Borut Klopcic 1 2 , Anita CG Chua 1 3 , Desiree S Ho 1 3 , John K Olynyk 3 4 , Debbie Trinder 3 5 , Ian C Lawrance 1 2 4
  1. School of Medicine and Pharmacology, University of Western Australia, Perth, WA, Australia
  2. Centre for Inflammatory Bowel Disease, Fremantle Hosptial, Fremantle, WA, Australia
  3. Western Australian Institute for Medical Research, Perth, WA, Australia
  4. Department of Gastroenterology, Fremantle Hospital, Fremantle, WA, Australia
  5. School of Medicine and Pharmacology, University of Western Australia, Perth, WA, Australia

Chronic intestinal inflammation increases the risk of colorectal cancer. Anaemia of inflammation is a common complication in inflammatory bowel disease (IBD) and is frequently treated by oral iron supplementation. The aim of this study was to investigate the effect of oral iron on inflammation, iron homeostasis and carcinogenesis in a mouse model of colitis-associated cancer (CAC).

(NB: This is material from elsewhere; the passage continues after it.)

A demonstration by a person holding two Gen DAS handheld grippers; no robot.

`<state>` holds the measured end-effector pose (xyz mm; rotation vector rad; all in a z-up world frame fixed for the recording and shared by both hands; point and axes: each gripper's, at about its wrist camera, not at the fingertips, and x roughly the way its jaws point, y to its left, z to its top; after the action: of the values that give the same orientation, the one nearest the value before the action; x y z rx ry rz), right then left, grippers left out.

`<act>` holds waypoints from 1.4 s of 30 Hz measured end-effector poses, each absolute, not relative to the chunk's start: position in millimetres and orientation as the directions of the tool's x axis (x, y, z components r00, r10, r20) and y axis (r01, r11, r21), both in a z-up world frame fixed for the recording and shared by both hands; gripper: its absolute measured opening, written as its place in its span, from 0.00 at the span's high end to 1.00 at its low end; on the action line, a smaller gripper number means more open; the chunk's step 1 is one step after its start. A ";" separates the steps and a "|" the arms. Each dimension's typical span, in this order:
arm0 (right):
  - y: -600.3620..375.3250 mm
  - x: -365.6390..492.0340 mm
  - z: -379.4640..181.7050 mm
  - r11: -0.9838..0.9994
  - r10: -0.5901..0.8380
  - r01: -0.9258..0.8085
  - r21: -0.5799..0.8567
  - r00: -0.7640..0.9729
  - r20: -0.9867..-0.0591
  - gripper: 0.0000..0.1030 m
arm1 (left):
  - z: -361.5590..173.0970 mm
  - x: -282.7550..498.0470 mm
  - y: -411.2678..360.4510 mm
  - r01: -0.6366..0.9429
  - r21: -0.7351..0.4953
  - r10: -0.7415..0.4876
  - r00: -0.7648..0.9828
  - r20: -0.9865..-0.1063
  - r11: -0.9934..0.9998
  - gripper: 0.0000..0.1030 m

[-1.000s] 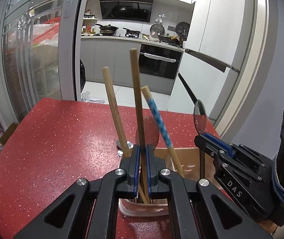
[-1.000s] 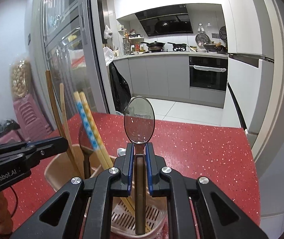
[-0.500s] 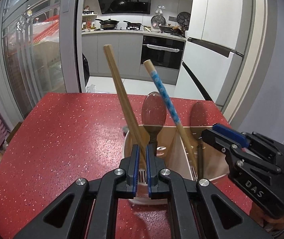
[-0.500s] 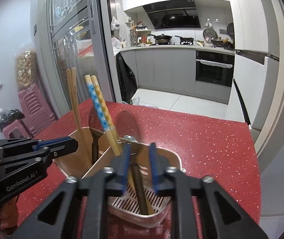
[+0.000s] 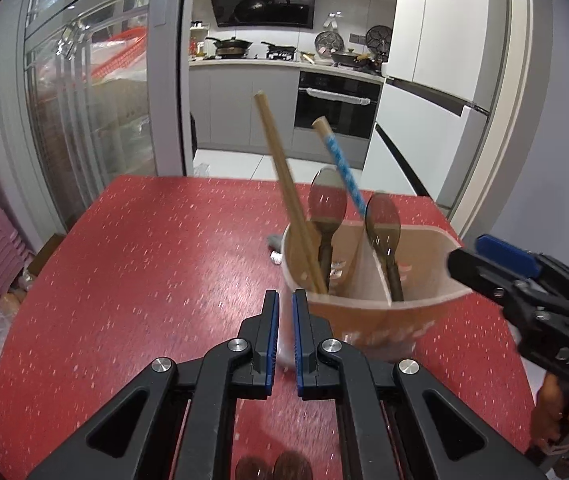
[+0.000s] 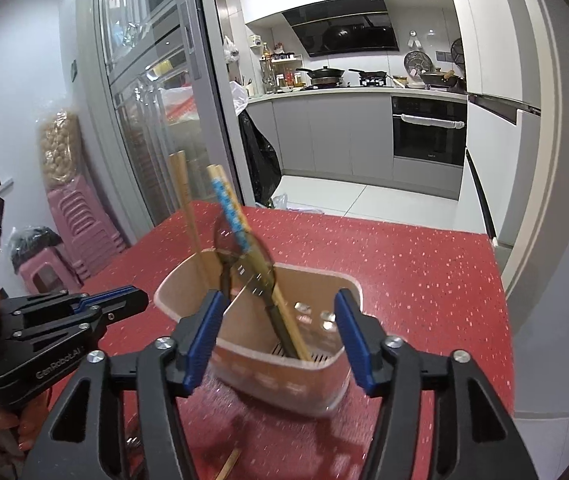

Colonic inflammation and tumours were induced by the administration of azoxymethane (AOM) and dextran sodium sulphate (DSS) to mice fed either an iron supplemented or control diet (1% vs. 0.01% iron). Inflammation and tumourigenesis were scored via mini-endoscopy. Plasma transferrin saturation and liver iron were measured biochemically, colonic ferritin levels were assessed by immunohistochemistry and iron levels by histology. Cytokine expression was measured by real-time PCR and STAT3 phosphorylation by immunoblotting.

Oral iron increased iron stores in the colonic epithelium, mucosal macrophages and liver. In iron-treated mice, colonic macrophages secreted IL-6 and colonic STAT3 phosphorylation was elevated in the absence of inflammation (p<0.01) indicating an effect of dietary iron on signalling by the IL-6 cytokine family. After 7 days of AOM/DSS treatment, endoscopic inflammation scores were higher in iron-loaded mice (p<0.05). AOM/DSS treatment reduced haemoglobin and transferrin saturation, and increased hepatic iron levels (p<0.01), changes that are consistent with anaemia of inflammation. Oral iron further enhanced IL-6, IL-11 and IL-17a gene expression and STAT3 phosphorylation in AOM/DSS-treated mice (p<0.05). At 5 weeks, endoscopic colonic tumour numbers increased in AOM/DSS treated mice with more and larger colonic tumours developing in iron-loaded mice (p<0.05). Oral iron also increased intratumoural IL-6 and IL-11 gene expression (p<0.05).

Dietary iron supplementation promotes colitis and tumour formation and anaemia of inflammation in mice and this may be linked through IL-6/11-STAT3 signalling pathways. This suggests oral iron supplementation may exacerbate inflammation, anaemia and tumourigenesis in IBD patients and needs to be evaluated further.